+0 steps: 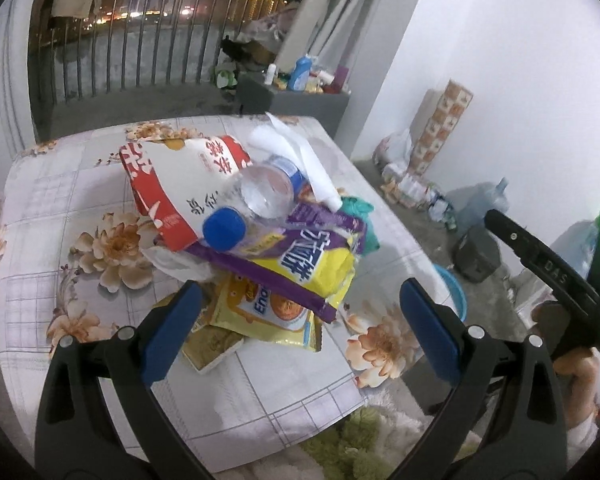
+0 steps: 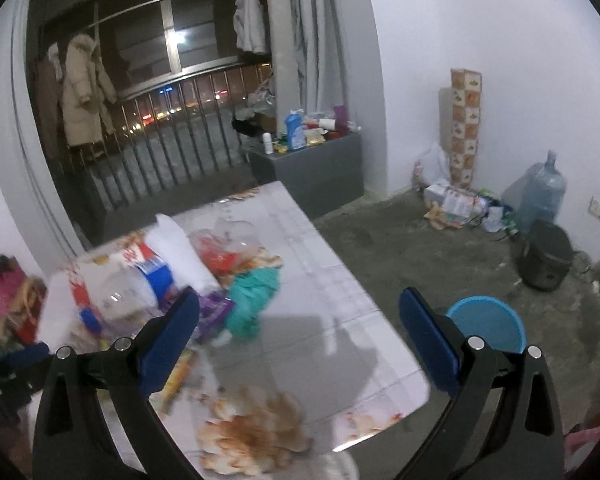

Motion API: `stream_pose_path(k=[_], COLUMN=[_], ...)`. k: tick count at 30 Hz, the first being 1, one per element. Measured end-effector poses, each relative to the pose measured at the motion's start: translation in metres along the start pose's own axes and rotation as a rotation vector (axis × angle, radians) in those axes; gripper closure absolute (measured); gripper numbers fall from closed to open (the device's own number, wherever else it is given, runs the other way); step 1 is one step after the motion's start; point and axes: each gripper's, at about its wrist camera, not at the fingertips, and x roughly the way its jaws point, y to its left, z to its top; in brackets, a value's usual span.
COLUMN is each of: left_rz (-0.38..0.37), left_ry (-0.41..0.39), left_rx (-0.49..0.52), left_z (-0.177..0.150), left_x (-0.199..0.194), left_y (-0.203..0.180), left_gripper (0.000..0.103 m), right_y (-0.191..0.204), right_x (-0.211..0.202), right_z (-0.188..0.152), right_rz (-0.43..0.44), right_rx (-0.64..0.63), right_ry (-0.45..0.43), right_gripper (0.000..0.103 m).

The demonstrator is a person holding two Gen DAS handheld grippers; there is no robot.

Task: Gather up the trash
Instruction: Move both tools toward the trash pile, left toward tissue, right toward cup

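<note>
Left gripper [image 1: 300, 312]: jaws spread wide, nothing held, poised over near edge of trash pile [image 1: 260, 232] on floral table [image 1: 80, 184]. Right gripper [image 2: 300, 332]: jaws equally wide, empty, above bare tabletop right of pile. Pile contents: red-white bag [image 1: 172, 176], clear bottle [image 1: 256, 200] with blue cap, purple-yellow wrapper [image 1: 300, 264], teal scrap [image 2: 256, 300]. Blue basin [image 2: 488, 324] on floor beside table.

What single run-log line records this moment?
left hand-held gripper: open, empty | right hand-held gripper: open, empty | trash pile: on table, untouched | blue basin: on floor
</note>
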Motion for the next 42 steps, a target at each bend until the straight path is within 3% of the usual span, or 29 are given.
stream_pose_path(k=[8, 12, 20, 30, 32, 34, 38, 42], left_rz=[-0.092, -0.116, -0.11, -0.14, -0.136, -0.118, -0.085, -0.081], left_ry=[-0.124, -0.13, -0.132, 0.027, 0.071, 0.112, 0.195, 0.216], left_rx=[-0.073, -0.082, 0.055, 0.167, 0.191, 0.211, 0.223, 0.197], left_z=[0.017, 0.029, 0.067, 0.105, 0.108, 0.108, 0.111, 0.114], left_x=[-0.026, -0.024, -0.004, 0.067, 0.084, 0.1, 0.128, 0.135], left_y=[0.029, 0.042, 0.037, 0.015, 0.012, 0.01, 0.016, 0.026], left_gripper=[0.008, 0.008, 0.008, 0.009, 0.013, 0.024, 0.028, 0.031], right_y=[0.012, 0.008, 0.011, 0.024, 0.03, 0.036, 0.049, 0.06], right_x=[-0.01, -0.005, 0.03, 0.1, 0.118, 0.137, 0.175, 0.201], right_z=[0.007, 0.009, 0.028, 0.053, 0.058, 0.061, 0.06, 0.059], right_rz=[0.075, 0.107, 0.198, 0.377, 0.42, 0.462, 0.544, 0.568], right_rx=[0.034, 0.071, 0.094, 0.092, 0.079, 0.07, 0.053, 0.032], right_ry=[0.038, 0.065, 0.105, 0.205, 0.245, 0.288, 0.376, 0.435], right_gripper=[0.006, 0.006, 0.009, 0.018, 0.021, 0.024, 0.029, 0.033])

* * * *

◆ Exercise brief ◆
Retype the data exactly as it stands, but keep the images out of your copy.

◆ Response below ◆
+0 steps: 
+0 steps: 

Motion API: `stream_pose_path(k=[_], COLUMN=[_], ...)`. k: tick count at 30 Hz, the first being 1, one per element. Measured end-effector poses, each relative to the pose measured at the motion's start: translation in metres along the start pose's own axes and rotation as a rotation vector (axis × angle, radians) in those axes; gripper closure absolute (measured); gripper numbers fall from closed to open (the device's own number, wherever else it is given, runs the other way); step 1 is one step after the motion's start; point and axes: each gripper's, at about its wrist camera, not at the fingertips, and x roughly the way its jaws point, y to its left, z to its top; in brackets, a value's usual span.
COLUMN is each of: left_rz (-0.38..0.37), left_ry (-0.41..0.39), left_rx (-0.49..0.52), left_z (-0.177..0.150), left_x (-0.199..0.194), left_y (-0.203..0.180), left_gripper (0.000..0.103 m), right_y (-0.191..0.204), right_x (-0.211..0.202), right_z (-0.188..0.152), right_rz (-0.43..0.44), right_rx (-0.64..0.63), right_ry (-0.45..0.43), right_gripper (0.000..0.103 m).

The demonstrator is a person holding two Gen DAS handheld grippers; there is no robot.

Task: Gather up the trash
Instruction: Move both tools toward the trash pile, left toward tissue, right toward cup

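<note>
Left gripper [image 1: 300, 312]: jaws spread wide, nothing held, poised over near edge of trash pile [image 1: 260, 232] on floral table [image 1: 80, 184]. Right gripper [image 2: 300, 332]: jaws equally wide, empty, above bare tabletop right of pile. Pile contents: red-white bag [image 1: 172, 176], clear bottle [image 1: 256, 200] with blue cap, purple-yellow wrapper [image 1: 300, 264], teal scrap [image 2: 256, 300]. Blue basin [image 2: 488, 324] on floor beside table.

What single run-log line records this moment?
left hand-held gripper: open, empty | right hand-held gripper: open, empty | trash pile: on table, untouched | blue basin: on floor
</note>
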Motion for the next 42 steps, a target at each bend until the straight path is within 3% of the usual span, or 29 are given.
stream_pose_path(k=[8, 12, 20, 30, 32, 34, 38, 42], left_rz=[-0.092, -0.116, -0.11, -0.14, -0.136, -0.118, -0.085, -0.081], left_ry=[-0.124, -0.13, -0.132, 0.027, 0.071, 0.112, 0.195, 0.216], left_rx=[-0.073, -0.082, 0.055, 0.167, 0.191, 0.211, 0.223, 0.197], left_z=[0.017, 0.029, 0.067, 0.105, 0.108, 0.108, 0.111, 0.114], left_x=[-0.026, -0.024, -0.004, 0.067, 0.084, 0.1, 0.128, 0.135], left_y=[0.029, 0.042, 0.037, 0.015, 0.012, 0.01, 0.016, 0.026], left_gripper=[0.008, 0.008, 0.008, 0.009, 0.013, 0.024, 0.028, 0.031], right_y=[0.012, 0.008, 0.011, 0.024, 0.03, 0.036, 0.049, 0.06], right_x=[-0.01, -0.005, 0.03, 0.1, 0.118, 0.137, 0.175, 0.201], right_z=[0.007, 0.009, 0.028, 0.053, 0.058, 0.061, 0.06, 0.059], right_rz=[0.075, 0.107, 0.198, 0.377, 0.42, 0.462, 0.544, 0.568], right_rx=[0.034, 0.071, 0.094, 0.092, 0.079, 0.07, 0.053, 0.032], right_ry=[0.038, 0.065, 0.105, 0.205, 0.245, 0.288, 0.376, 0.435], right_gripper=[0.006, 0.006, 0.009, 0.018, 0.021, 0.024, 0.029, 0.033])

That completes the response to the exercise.